**What you are asked to do**.
The task calls for every entry to be printed word for word, without the images.

[Records from a collection]
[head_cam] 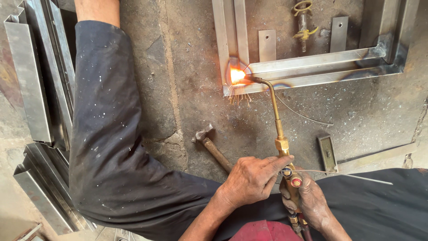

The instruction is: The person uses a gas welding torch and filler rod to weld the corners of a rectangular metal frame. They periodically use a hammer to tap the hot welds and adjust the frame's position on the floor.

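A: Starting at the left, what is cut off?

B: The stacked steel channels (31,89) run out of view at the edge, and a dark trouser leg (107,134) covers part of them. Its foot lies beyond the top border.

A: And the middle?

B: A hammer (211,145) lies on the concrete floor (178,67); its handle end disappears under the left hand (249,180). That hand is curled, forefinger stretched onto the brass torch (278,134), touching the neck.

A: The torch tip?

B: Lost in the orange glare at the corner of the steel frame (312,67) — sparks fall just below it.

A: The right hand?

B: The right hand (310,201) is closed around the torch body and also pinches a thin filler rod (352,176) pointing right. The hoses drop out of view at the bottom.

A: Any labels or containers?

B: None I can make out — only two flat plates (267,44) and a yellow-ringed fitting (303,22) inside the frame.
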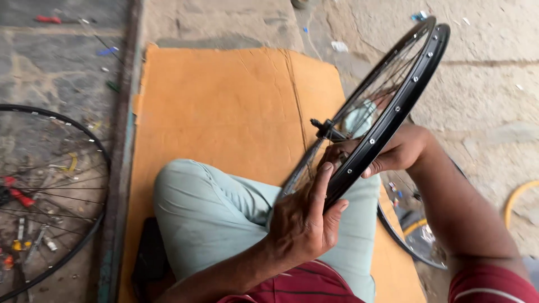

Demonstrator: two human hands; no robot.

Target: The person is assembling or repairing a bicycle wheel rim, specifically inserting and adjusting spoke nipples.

**Exercise response**.
[head_cam] 

The instruction is: The person uses a gas welding torch and filler rod to weld the corners of a rectangular metal frame. They periodically use a hammer to tap the hot welds and adjust the frame's position on the floor.

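A: Starting at the left, what is cut off?

B: The stacked steel channels (31,89) run out of view at the edge, and a dark trouser leg (107,134) covers part of them. Its foot lies beyond the top border.

A: And the middle?

B: A hammer (211,145) lies on the concrete floor (178,67); its handle end disappears under the left hand (249,180). That hand is curled, forefinger stretched onto the brass torch (278,134), touching the neck.

A: The torch tip?

B: Lost in the orange glare at the corner of the steel frame (312,67) — sparks fall just below it.

A: The right hand?

B: The right hand (310,201) is closed around the torch body and also pinches a thin filler rod (352,176) pointing right. The hoses drop out of view at the bottom.

A: Any labels or containers?

B: None I can make out — only two flat plates (267,44) and a yellow-ringed fitting (303,22) inside the frame.
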
Demonstrator: two human hands; no robot.

Target: The person is assembling or repairing a bicycle wheel rim, specifically inserting and adjusting spoke nipples.

What appears above is the complete answer.